The Pascal-VOC test results are shown in Table 3. We set s = 17, lr = 0:005, r−= 2, r+ = 1 to train our model on this data set. Our modifications to the GAT branch outperform ML-Decoder when using EfficientNet-V2-s, while the AAM loss provides a small performance boost and allows SOTA to be achieved using TResNet-L. Furthermore, on Pascal-VOC, EfficientNet-V2-s using all considered additional graph branches or heads shows a better speed/accuracy trade-off than TResNet-L using ASL.

The GAT re-weighting here, I understand, is the author’s end-to-end solution in Figure 1, and then ML-Decoder + AAM is used to verify the effectiveness of AAM. Here’s the code. I initially saw that the author’s open source is also based on EfficientNet-V2-s. Backbone's GAT re-weighting code.

  • ablation experiment

Here is a screenshot directly, which is to control the variables to do experiments and verify the effectiveness of the module.

Insert image description here
Insert image description here
To demonstrate the impact of each component on the overall pipeline, we add them one by one to the baseline.

As a baseline, we adopt the EfficientNetV2-s backbone and ASL loss using the SGD optimizer. We set all hyperparameters of ASL loss and learning rate to (Baruch et al., 2021). We use the training strategy described in Section 3.5 in all experiments.

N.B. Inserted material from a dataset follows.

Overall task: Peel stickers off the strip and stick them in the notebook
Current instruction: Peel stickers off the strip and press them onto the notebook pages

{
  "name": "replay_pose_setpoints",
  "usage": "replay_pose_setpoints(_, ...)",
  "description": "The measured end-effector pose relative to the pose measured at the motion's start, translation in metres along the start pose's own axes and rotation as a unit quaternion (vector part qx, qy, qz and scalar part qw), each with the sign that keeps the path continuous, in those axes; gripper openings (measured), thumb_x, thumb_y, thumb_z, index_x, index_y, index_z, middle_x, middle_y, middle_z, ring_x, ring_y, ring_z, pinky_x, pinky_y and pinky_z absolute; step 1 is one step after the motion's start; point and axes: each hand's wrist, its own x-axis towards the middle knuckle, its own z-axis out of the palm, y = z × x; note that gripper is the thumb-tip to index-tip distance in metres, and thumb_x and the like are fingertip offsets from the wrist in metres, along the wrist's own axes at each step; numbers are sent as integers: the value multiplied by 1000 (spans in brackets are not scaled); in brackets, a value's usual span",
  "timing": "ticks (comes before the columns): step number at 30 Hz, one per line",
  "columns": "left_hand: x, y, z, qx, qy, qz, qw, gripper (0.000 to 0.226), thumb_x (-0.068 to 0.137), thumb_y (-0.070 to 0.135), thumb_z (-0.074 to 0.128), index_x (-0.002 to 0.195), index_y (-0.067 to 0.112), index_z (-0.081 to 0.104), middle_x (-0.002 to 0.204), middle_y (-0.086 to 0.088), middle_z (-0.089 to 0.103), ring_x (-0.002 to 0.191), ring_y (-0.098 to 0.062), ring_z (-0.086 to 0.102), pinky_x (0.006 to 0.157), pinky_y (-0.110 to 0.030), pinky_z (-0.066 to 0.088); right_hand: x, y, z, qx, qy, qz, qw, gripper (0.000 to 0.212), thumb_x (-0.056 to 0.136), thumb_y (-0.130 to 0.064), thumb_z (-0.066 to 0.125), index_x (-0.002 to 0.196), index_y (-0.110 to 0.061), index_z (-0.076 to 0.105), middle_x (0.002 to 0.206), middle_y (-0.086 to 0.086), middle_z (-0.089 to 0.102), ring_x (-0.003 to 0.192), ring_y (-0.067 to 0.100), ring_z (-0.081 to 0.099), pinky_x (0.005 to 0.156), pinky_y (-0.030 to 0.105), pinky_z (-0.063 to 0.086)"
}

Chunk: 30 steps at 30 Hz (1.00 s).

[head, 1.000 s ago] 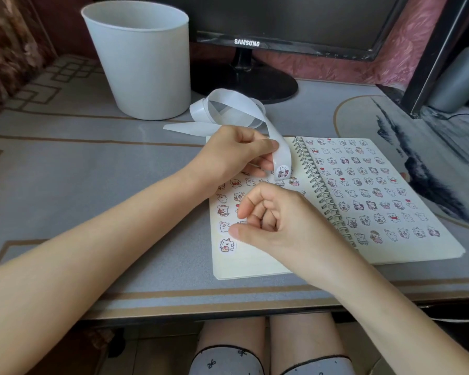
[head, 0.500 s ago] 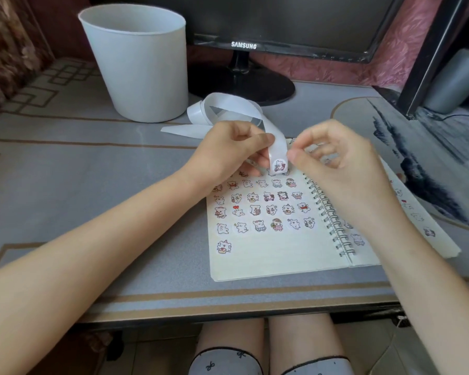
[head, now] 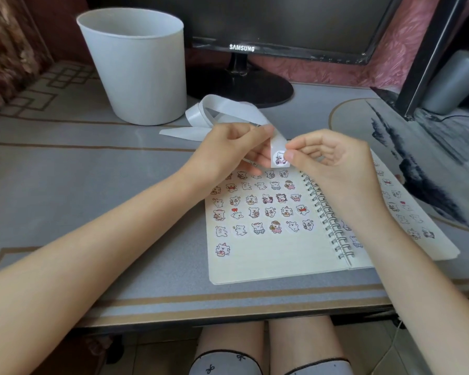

In Table 6, we can see that each component brings improvements except adding the GAT branch. ML-Decoder is powerful enough to learn label-related information, so providing further clues about GAT branches will not improve the results. Furthermore, we can see that the adjustment of the r parameter is beneficial to the AAM loss, but the metric learning method itself will bring improvements even without it. Finally, adding the GAT branch to ML-Decoder did not improve accuracy, indicating that the additional information from GAT does not provide new clues to MLDecoder.

5 Conclusion

In this work, we revisit two popular multi-label classification methods: transformer-based header and label-graph branching. We improve the performance of these methods by applying our training strategy and modern bag of tricks, and introduce a new multi-label classification loss called AAM. This loss combines the properties of ASL losses and metric learning methods and allows to obtain competitive results on popular multi-label benchmarks. Although we demonstrate that graph branches perform very close to transformer-based heads, the graph-based approach has a major drawback: it relies on label representations provided by language models. A direction for future work might be to develop a method that would build a tag graph that relies on representations extracted directly from the image, without involving potentially meaningless tag names.

2. Code Reproduction

Read all of the following before getting started. It’s a bit messy. I’ll sort it out when I have time. There are a lot of pitfalls. Let me summarize them first:

  1. The official code and Python module package do not provide a version, which is the source of all evil;
  2. Then the version provided by pytorch is also wrong, the code used has the functions of 2.0, and the version of numpy is also wrong;
  3. Finally, the version of the module package needs to be updated, and some content in the code also needs to be adjusted;
  4. Furthermore, the code uses a link to download, but the key is to access the Internet scientifically. I don’t have Linux, so I can only download it locally, and then find the corresponding place to put it, ***!

0. Write in front

I will list the versions here first. I use conda update condathe latest version of conda, then cuda, mine is 11.8, cudnn is compatible with it, and python is 3.8, I will list them all.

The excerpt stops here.